Ese señalamiento aparece en un contexto donde municipios y provincias, presionados por la caída de ingresos, sostienen o incluso incrementan tasas, contribuciones y exigencias administrativas. Para el dirigente, ese esquema no solo no resuelve el problema fiscal, sino que lo agrava al impactar sobre la actividad económica.

“Esos costos piratas que tiene el Estado municipal, bajáselos”, insistió, trasladando la discusión directamente al nivel local. Y sumó un componente político que atraviesa su discurso: “No lo bajan porque tienen un ejército atrás: militantes, amigos, familiares. ¿Y quién mantiene eso? No lo mantiene el funcionario. Lo mantiene el comerciante, el empresario, el que paga”.

Las declaraciones se inscriben en un escenario donde la recesión no solo se explica por la falta de consumo, sino también por una estructura de costos que, según esta mirada, desalienta la inversión y limita la generación de empleo.
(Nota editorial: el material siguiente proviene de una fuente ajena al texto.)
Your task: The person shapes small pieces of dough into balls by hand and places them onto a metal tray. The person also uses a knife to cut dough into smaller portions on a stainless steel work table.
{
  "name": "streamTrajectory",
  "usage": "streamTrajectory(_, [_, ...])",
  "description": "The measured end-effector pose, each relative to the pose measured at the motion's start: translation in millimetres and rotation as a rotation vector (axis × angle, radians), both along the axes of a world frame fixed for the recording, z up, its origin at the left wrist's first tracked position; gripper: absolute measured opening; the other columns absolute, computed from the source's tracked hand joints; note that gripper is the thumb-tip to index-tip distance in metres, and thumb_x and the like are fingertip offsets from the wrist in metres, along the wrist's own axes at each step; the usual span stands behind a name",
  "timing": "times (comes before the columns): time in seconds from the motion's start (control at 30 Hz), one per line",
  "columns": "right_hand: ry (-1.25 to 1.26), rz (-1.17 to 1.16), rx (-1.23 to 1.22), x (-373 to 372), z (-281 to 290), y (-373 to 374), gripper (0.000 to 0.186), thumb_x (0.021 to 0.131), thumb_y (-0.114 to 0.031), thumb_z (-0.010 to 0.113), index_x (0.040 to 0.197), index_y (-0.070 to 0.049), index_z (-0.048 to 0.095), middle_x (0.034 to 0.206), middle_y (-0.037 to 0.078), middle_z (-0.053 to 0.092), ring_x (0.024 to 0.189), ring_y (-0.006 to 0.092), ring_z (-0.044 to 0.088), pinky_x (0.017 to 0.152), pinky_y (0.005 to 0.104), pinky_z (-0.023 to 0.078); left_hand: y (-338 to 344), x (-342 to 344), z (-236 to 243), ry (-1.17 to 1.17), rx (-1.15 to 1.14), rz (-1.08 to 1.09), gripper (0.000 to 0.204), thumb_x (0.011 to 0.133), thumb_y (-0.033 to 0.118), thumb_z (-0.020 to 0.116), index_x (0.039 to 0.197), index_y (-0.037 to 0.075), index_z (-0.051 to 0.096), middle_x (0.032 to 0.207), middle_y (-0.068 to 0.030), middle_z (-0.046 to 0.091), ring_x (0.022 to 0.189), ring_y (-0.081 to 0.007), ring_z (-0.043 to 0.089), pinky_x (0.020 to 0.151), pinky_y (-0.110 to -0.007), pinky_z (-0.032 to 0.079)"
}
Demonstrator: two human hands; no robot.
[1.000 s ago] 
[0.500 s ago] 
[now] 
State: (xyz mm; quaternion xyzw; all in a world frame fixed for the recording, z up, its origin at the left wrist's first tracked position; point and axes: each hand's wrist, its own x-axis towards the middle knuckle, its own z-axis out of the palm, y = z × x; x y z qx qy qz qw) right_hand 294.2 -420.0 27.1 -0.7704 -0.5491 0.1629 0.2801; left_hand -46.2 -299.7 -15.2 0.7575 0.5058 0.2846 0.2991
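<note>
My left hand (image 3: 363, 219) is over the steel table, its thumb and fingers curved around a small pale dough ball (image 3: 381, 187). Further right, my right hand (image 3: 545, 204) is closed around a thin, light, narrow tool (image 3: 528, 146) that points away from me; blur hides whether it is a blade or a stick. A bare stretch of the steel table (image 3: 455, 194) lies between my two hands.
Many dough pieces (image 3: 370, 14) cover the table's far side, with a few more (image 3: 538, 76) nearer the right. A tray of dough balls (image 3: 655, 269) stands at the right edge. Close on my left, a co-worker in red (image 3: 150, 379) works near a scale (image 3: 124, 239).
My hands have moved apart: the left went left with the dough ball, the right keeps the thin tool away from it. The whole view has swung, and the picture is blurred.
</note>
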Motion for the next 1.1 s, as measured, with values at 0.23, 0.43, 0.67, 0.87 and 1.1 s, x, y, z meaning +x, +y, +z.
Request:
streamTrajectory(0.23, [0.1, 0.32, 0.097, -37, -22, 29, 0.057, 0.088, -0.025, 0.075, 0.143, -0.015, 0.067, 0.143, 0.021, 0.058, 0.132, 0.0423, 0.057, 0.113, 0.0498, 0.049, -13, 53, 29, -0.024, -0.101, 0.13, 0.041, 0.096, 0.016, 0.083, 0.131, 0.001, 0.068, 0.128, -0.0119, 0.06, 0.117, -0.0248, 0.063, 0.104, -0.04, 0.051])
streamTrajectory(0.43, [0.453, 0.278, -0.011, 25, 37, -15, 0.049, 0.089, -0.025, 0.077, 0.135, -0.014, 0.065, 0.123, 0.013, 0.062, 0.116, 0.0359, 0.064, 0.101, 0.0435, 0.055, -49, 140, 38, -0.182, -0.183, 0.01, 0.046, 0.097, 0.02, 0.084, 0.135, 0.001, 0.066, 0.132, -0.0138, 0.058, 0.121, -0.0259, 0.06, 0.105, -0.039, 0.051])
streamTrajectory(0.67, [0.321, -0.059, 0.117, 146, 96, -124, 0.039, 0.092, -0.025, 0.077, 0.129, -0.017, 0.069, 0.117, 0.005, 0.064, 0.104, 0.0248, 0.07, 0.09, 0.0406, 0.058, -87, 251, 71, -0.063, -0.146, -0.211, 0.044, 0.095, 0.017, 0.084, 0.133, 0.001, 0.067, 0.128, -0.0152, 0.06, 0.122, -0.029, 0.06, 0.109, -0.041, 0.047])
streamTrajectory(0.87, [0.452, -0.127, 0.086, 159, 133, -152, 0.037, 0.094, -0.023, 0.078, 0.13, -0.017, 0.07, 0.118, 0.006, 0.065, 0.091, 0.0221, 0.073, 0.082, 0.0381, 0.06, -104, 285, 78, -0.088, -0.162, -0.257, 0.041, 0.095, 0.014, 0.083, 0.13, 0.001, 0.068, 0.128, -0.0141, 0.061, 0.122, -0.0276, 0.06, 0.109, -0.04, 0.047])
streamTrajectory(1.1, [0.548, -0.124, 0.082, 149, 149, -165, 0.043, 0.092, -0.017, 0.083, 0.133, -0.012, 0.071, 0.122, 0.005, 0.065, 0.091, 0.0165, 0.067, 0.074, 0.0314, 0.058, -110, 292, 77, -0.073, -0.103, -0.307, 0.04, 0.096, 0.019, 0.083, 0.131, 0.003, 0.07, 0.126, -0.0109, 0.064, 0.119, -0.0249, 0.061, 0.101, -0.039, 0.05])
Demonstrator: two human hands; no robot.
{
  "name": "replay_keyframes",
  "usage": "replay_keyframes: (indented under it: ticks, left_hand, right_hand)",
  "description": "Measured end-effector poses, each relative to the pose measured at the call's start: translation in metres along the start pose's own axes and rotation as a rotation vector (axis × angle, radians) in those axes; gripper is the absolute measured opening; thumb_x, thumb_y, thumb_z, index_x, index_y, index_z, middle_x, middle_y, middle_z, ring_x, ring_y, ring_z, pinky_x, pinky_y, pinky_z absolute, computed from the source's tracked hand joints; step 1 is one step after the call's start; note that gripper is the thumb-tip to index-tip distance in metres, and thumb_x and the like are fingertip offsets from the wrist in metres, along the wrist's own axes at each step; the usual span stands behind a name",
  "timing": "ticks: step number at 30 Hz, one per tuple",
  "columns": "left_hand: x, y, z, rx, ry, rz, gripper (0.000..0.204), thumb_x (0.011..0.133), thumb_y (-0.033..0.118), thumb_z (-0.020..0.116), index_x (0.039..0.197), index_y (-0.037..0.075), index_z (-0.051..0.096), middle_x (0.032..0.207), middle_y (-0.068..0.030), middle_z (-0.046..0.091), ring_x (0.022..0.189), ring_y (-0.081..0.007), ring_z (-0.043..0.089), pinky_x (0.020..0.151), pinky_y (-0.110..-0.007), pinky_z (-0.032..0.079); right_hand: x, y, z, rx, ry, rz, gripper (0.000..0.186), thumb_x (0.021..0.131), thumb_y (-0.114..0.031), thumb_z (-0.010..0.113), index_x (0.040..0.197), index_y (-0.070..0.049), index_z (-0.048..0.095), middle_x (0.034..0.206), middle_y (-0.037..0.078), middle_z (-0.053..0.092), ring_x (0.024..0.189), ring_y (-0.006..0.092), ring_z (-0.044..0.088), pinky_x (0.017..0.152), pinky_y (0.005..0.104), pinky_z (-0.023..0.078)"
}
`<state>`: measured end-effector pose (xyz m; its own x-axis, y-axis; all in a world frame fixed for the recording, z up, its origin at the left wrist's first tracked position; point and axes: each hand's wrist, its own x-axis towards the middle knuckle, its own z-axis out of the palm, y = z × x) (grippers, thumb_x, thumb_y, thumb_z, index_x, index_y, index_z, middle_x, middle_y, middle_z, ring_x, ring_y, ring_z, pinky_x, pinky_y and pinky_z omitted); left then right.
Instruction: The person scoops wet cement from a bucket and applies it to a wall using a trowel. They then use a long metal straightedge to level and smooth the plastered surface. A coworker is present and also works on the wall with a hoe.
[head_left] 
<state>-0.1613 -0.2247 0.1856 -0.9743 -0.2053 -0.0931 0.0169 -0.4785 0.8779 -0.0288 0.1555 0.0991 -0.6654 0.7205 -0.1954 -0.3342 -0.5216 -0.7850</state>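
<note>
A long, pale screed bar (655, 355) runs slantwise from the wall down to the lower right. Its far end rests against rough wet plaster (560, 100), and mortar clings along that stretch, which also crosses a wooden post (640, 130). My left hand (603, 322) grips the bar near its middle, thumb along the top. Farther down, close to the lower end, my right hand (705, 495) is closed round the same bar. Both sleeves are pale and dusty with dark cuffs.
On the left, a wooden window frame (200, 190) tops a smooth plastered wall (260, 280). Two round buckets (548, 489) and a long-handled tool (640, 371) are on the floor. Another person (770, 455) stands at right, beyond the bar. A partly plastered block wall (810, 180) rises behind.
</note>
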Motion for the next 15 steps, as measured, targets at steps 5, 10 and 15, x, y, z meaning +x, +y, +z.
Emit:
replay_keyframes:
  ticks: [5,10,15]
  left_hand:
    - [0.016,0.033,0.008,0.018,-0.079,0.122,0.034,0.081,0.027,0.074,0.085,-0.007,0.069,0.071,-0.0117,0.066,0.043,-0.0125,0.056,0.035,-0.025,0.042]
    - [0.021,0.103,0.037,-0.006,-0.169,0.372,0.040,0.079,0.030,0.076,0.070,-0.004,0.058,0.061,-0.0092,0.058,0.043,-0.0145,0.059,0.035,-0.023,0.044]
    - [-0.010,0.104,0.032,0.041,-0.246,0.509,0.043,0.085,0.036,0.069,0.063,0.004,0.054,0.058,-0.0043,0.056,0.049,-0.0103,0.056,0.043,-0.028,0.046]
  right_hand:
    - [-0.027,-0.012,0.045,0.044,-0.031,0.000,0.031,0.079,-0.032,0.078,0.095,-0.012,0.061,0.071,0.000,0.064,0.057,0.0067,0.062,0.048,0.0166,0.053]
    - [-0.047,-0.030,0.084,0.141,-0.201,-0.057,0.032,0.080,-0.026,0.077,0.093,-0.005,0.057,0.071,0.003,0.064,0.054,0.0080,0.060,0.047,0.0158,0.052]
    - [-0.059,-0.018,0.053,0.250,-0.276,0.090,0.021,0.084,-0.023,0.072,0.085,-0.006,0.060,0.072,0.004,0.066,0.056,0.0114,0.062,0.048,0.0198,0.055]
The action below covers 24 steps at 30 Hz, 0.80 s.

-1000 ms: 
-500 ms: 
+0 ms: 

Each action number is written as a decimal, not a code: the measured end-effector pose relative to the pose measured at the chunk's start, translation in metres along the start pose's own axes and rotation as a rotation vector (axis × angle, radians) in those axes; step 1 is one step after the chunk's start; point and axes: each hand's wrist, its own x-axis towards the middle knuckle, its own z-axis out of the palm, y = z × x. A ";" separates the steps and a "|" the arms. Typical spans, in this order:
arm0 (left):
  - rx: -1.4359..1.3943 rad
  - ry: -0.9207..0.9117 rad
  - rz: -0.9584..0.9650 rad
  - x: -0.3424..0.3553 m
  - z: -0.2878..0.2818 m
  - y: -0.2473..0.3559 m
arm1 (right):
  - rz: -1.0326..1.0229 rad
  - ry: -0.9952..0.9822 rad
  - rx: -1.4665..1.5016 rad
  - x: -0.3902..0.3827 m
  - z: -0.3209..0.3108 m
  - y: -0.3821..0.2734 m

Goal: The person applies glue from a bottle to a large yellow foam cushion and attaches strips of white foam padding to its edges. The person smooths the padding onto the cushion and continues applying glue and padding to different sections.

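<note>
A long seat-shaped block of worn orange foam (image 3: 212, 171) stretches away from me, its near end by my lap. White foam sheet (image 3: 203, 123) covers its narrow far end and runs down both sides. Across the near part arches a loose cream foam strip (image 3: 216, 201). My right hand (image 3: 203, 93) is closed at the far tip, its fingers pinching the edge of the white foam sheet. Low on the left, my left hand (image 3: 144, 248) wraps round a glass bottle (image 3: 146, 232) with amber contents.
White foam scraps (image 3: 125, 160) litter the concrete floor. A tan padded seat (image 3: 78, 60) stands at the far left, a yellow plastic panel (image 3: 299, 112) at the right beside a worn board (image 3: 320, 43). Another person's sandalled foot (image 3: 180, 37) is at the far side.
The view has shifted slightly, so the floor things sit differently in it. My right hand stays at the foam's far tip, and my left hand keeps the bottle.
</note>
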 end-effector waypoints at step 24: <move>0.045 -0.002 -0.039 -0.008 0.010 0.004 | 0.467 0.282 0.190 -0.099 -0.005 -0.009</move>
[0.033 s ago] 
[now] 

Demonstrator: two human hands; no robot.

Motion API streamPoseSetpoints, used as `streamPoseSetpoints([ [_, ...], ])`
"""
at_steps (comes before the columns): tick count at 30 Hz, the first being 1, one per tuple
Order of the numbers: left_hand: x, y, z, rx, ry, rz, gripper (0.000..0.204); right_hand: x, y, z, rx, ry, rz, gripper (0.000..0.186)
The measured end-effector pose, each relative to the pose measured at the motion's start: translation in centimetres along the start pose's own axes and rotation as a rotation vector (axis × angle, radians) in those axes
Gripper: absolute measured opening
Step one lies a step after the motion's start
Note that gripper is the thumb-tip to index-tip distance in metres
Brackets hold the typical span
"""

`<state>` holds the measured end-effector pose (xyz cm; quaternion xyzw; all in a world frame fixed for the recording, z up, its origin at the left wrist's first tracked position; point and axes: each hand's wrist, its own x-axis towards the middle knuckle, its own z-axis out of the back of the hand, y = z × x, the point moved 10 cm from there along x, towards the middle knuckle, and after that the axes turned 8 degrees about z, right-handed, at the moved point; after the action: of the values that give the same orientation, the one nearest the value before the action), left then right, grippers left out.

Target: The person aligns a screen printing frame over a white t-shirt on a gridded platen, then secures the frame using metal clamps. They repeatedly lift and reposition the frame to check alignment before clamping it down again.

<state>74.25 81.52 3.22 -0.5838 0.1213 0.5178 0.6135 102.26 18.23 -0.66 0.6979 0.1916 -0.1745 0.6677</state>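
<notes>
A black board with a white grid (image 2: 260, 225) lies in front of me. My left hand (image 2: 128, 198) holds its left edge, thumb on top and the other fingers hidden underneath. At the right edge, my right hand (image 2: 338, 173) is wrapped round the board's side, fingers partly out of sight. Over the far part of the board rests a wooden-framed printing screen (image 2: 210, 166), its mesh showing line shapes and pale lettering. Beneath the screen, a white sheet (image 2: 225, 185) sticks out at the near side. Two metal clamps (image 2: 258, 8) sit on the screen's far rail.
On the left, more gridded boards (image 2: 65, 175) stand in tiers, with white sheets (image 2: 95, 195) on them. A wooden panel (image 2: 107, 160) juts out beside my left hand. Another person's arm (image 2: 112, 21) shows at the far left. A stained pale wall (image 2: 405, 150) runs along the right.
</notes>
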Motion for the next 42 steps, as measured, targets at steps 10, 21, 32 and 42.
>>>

Menos actividad, más presión fiscal y menor capacidad de sostener puestos de trabajo conforman un círculo que empieza a sentirse con fuerza en el entramado comercial.

Con ese posicionamiento, y en paralelo a su crecimiento en el escenario electoral, Massoni busca capitalizar una agenda que combina economía cotidiana, presión impositiva y crítica al funcionamiento del Estado. Una agenda que, en una ciudad golpeada por la caída de la actividad, empieza a definir el tono de la discusión política.